28 JULI 1964. - Koninklijk besluit tot vaststelling van de voorwaarden waaronder de therapeutische bloedzelfstandigheden van menselijke oorsprong mogen worden ingevoerd. (NOTA : Raadpleging van vroegere versies vanaf 09-01-1997 en tekstbijwerking tot 03-04-2018)
Art. 1-4
Artikel 1.De therapeutische bloedzelfstandigheden van menselijke oorsprong mogen alleen in België worden ingevoerd wanneer daartoe vooral een vergunning is verleend door de Minister van Volksgezondheid en van het Gezin of door een daartoe afgevaardigde ambtenaar [1 van Sciensano]1. <KB 2003-07-11/83, art. 1, 003; Inwerkingtreding : 29-09-2003>
Die bepaling is echter niet toepasselijk op de therapeutische bloedzelfstandigheden die door de diensten van de krijgsmacht, met de voorafgaande instemming van de inspecteur-generaal van de Militaire Gezondheidsdienst, ingevoerd worden.

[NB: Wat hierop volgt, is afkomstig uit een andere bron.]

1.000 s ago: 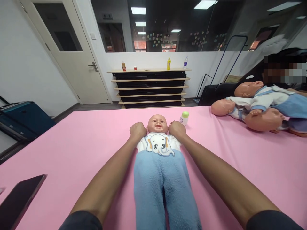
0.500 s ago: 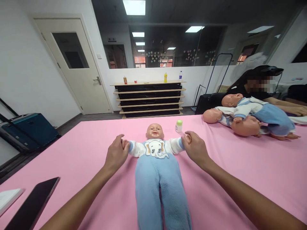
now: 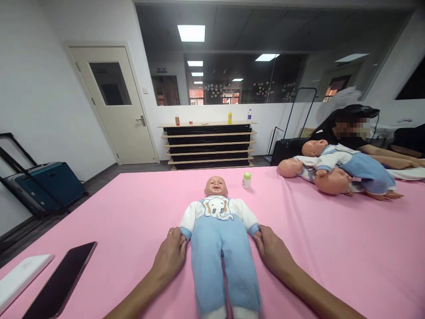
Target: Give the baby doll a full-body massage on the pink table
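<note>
Plainly, the jar (image 3: 246,181) stands near the doll's head, to its right, green cap on; its contents cannot be made out. Well beyond the doll (image 3: 217,239), bottles (image 3: 229,118) stand on a shelf (image 3: 212,124); far to its left is a closed suitcase (image 3: 49,188). The doll lies face up on the pink table (image 3: 139,199), between both hands — the left hand (image 3: 171,251) curled snugly around one of its hands, the right hand (image 3: 275,249) around the other. A phone (image 3: 63,279) and white box (image 3: 23,272) lie left of it, piled dolls (image 3: 352,168) to its right, partly hiding a co-worker (image 3: 328,128). The doll's hands are mostly covered — and its feet meet the bottom edge, cut off.
</note>
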A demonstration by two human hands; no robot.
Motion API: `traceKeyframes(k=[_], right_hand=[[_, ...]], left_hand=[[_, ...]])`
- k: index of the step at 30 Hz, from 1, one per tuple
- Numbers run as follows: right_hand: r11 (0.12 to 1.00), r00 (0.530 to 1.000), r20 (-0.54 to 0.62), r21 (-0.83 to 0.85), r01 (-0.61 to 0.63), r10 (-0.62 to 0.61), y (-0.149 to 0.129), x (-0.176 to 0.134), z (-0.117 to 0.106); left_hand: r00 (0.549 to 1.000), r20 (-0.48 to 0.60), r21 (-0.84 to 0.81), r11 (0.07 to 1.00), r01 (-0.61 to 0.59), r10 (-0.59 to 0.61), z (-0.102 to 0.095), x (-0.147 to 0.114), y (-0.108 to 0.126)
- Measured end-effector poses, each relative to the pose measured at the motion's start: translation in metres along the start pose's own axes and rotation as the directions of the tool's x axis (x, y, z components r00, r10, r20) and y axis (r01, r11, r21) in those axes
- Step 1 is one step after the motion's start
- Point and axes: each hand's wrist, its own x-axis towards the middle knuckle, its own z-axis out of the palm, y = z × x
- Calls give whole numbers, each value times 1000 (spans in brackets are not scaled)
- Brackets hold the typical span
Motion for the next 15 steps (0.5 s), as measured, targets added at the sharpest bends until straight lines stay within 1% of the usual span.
traceKeyframes(k=[2, 4, 6, 8, 10, 12, 13, 14, 15], right_hand=[[999, 998, -58, 37, 30, -27, -2, 9, -13], [997, 987, -156, 56, 54, -45, -5, 25, -27], [995, 972, -228, 61, 75, -59, -9, 50, -38], [992, 957, -280, 75, 103, -78, -14, 83, -43], [988, 939, -338, 105, 109, -68, -19, 122, -40], [990, 928, -372, 128, 62, -10, -22, 162, -30], [992, 930, -366, 125, 16, 31, -23, 180, -23], [993, 940, -331, 106, -48, 81, -23, 197, -14], [990, 952, -271, 71, -124, 139, -23, 212, -4]], left_hand=[[999, -42, -4, 1000, 2, -2, -12, 6, 4], [992, -121, -1, 1000, -18, 18, -24, 20, 10], [977, -208, 3, 999, -45, 45, -34, 43, 16], [958, -278, 11, 997, -72, 72, -38, 75, 23], [943, -315, 33, 995, -98, 104, -36, 112, 30], [938, -324, 77, 992, -104, 123, -30, 151, 35], [940, -319, 107, 990, -90, 120, -25, 170, 36], [949, -301, 139, 989, -56, 96, -18, 187, 36], [961, -273, 169, 986, -7, 54, -11, 203, 35]])
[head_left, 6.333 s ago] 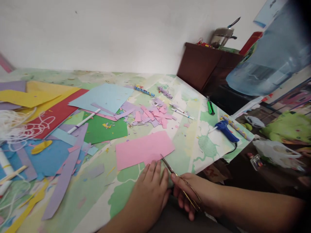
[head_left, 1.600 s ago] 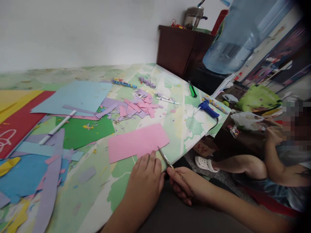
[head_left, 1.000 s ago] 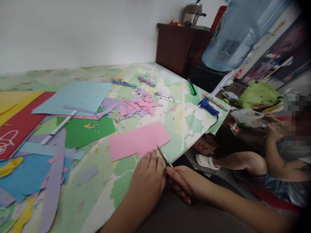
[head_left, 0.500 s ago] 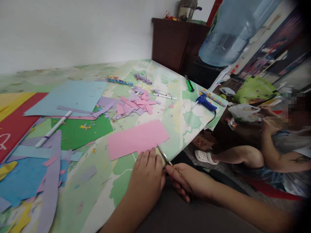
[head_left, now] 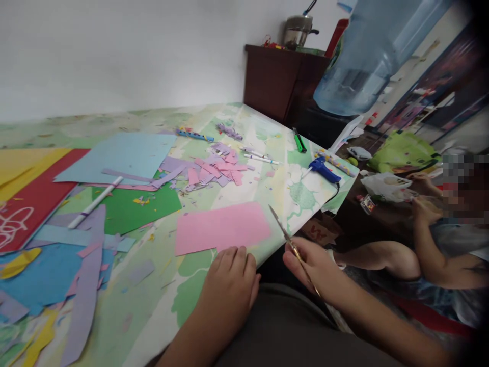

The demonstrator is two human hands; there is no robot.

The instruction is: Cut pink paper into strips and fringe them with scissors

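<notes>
My left hand lies flat at the table's near edge, its fingertips on the lower edge of a pink sheet of paper. My right hand grips a pair of scissors, raised just off the table edge to the right of the sheet. Their blades appear closed together and point up and left, apart from the paper. Beyond the sheet is a pile of pink and purple paper scraps.
A blue glue gun and a green utility knife lie at the far right. Light blue paper, green paper and a white marker are on the left. Another person sits on the right, beyond the table.
My right hand has drawn the scissors away from the pink sheet, to the right. My left hand stays on the sheet's near edge. The view has shifted slightly.
</notes>
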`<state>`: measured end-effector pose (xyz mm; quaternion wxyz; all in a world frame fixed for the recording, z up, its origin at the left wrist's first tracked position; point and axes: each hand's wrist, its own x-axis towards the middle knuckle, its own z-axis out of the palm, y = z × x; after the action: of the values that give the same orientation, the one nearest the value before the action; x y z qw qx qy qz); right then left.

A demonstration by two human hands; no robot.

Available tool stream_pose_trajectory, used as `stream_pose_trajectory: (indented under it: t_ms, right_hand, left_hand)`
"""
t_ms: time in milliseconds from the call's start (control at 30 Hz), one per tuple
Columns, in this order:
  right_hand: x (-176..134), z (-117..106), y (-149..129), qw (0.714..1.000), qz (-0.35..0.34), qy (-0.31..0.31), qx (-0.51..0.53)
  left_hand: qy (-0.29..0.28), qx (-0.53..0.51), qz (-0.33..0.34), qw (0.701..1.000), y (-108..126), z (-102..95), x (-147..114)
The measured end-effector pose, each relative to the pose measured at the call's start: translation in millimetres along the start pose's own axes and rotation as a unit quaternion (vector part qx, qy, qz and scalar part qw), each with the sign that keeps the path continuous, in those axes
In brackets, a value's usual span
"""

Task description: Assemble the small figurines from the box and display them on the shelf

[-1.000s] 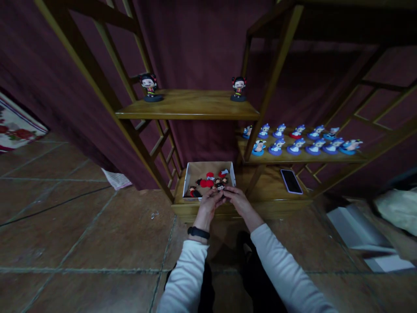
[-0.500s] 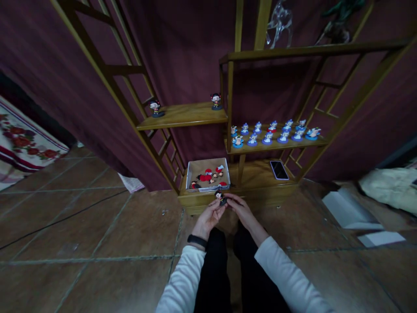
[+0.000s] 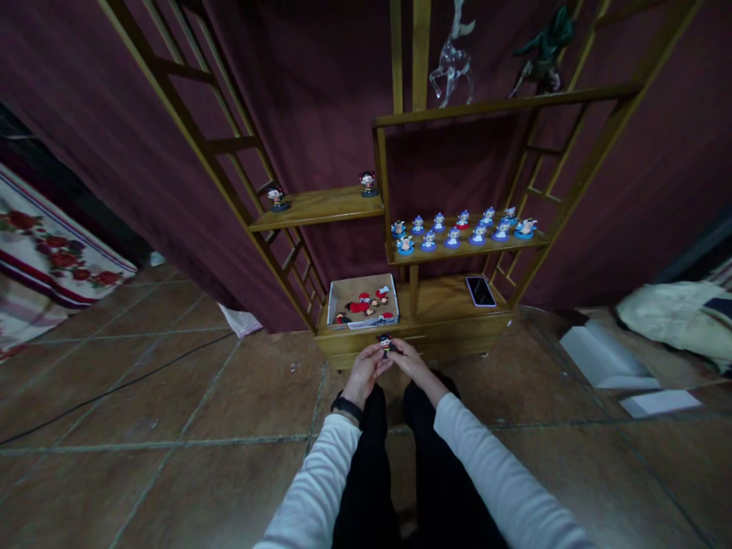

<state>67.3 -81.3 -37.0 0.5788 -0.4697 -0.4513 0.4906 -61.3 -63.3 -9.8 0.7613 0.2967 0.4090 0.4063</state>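
A small figurine (image 3: 384,344) with dark hair and a dark base is held upright between my two hands, in front of the cabinet's lower edge. My left hand (image 3: 366,372) grips it from the left, fingers closed around its lower part. From the right, my right hand (image 3: 410,361) pinches its side. Just beyond them, an open cardboard box (image 3: 362,284) holds several red and dark figurine pieces. Two similar figurines stand on the left shelf (image 3: 320,206): one figurine (image 3: 277,198) at its left end, another figurine (image 3: 367,183) at its right end.
Several blue and white figurines (image 3: 452,238) stand in rows on the right shelf. A phone (image 3: 480,291) lies on the cabinet's bottom board. Above are a clear deer figure (image 3: 454,65) and a dark green statue (image 3: 546,53). A grey-white box (image 3: 607,357) lies on the floor at right.
The view has shifted, bringing more of the top shelf into sight. The figurine has turned slightly in my hands, and my right hand has closed in on its side.
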Motion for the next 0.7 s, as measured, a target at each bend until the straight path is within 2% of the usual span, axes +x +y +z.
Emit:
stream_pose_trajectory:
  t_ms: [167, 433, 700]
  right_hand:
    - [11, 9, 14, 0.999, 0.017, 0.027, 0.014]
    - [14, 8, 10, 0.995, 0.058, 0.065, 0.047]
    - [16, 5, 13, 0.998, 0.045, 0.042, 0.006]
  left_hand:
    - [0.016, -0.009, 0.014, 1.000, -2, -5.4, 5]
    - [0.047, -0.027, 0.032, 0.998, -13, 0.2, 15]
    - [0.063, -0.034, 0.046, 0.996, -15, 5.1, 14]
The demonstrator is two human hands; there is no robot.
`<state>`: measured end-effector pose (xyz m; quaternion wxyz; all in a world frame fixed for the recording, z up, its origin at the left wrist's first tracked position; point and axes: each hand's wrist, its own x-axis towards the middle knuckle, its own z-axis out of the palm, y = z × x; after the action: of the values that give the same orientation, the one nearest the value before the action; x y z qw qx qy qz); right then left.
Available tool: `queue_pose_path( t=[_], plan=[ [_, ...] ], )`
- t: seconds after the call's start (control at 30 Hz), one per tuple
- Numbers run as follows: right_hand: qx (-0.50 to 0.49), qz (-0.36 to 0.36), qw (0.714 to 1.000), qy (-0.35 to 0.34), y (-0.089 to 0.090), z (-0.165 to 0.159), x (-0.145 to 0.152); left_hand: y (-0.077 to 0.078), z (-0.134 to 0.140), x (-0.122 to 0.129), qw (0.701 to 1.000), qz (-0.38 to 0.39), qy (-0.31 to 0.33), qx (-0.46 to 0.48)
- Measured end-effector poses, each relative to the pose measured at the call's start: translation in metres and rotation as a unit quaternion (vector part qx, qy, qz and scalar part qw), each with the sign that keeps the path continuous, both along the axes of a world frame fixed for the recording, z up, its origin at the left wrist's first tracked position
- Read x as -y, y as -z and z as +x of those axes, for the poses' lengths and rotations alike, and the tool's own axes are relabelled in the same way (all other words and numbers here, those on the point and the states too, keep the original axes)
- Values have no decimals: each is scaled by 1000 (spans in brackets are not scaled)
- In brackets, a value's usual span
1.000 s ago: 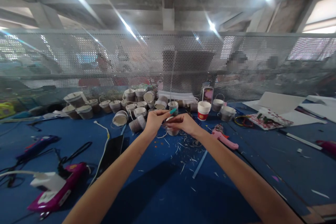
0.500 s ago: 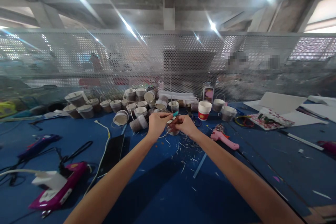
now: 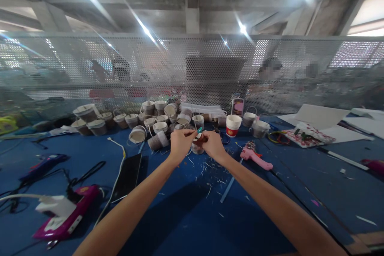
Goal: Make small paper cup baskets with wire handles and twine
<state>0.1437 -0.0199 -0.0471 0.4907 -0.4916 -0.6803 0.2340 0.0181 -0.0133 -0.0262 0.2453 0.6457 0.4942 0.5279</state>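
Note:
My left hand [image 3: 183,144] and my right hand [image 3: 213,145] meet at the middle of the table, fingers pinched close together. What lies between their fingertips is too small to make out. A teal spot shows at my left fingertips, either a painted nail or a small piece. Just below the fingertips stands a small cup-like bucket [image 3: 198,149], partly covered by my fingers. Behind the hands, another small grey bucket with a white rim [image 3: 198,121] stands upright. One more bucket [image 3: 158,141] lies on its side left of my left hand.
Several small buckets [image 3: 160,127] crowd the back. A red-and-white paper cup [image 3: 233,126] and pink glue gun [image 3: 256,158] are to the right. Thread scraps and a glue stick [image 3: 228,189] lie in front. A black phone [image 3: 127,178] and magenta power strip [image 3: 72,216] sit left.
My right hand has shifted slightly left and turned, its fingers now lower by the small bucket. The thin pale upright line above the hands shows much less now. My left hand stays nearly in place.

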Motion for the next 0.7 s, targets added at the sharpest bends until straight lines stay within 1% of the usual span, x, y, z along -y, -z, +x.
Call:
queue_pose_path(
  t=[0.1, 0.23, 0.4, 0.5, 0.6, 0.7],
  plan=[
    [21, 10, 1000, 15, 1, -1, 1, 0, 1, 1, 1000, -7, 1, 11],
    [17, 0, 1000, 25, 5, -1, -3, 2, 1, -1, 999, -20, 0, 37],
    [13, -1, 1000, 27, 4, -3, 1, 9, 2, -5, 998, -13, -5, 56],
    [39, 17, 998, 48, 1, -5, 5, 14, 3, -6, 999, 1, -14, 52],
    [60, 24, 996, 59, 1, -5, 5, 14, 2, -6, 999, 19, -22, 12],
    [70, 20, 995, 71, 2, -2, 1, 5, 0, -4, 996, 23, -7, -82]
  ],
)
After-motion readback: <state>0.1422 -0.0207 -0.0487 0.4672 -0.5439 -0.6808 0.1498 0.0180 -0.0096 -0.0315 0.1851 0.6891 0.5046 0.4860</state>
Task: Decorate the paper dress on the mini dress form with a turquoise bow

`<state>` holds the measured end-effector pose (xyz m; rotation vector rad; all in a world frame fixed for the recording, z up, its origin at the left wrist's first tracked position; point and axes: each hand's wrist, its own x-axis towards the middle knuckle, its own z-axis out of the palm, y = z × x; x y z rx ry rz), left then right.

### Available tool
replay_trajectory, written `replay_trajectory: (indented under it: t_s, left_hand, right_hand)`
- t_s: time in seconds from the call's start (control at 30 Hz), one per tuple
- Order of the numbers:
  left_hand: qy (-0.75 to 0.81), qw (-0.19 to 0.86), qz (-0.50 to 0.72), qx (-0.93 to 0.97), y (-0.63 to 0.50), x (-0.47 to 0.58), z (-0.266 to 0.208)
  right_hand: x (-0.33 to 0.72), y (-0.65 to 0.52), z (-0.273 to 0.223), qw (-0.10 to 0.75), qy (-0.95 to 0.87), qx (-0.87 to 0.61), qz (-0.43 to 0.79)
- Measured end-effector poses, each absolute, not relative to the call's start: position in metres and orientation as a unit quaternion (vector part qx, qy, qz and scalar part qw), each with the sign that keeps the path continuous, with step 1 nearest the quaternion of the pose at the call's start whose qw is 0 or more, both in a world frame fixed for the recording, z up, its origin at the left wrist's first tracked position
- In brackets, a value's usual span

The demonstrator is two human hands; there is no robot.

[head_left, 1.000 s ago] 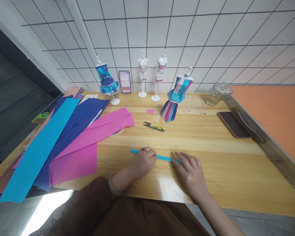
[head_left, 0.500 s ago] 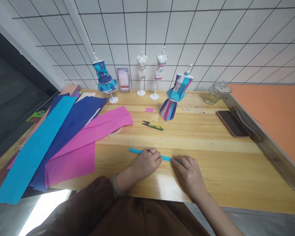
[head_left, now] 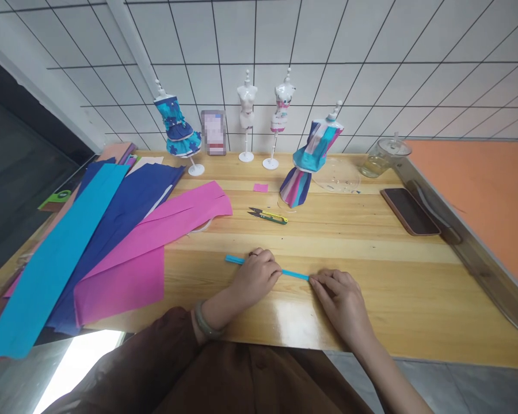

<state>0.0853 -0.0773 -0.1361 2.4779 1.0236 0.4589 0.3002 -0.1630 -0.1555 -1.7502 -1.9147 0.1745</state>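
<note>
Near the tabletop's front edge, about midway along: a narrow blue strip, lying roughly parallel to that edge. Grasped under the curled fingers of the left hand, left end poking out beyond; pinched at the right end between thumb and fingertips of the right hand. Straight between the two, and perhaps folded lengthwise, though too slim from here to be sure. By the look of it, already narrowed to a band; attached to nothing.

Toward the left edge, overlapping in a pile: a wide blue panel, navy fabric and a pink panel, all apparently left wide.

Farther in, clear of both hands: thread snips, then a small pink scrap. By the right edge, a dark-screened phone.

Along the far edge: a mannequin in a blue tiered dress and another in a striped dress, both seemingly finished; between, a plain white mannequin and a pink-banded mannequin, both without a dress.
</note>
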Motion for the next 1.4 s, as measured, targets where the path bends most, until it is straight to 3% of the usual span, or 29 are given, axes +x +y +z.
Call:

De invoerders kunnen verzocht worden het bewijs te leveren dat de ingevoerde therapeutische bloedzelfstandigheden van menselijke oorsprong afgenomen werden in gelijkwaardige omstandigheden als die welke in België op de afneming van therapeutische bloedzelfstandigheden van menselijke oorsprong toegepast worden.
----------
(1)<KB 2018-03-28/02, art. 16, 004; Inwerkingtreding : 01-04-2018>
Art.2. Met de bewaring, distributie en terhandstelling van de ingevoerde zelfstandigheden mogen alleen worden belast in instellingen die onder de in artikel 4 der wet van 7 februari 1961 bepaalde voorwaarden erkend worden.
Art.3. Dit besluit treedt in werking op 1 augustus 1964.
Art. 4. Onze Minister van Volksgezondheid en van het Gezin en Onze Minister van Landsverdediging zijn, ieder wat hem betreft, met de uitvoering van dit besluit belast.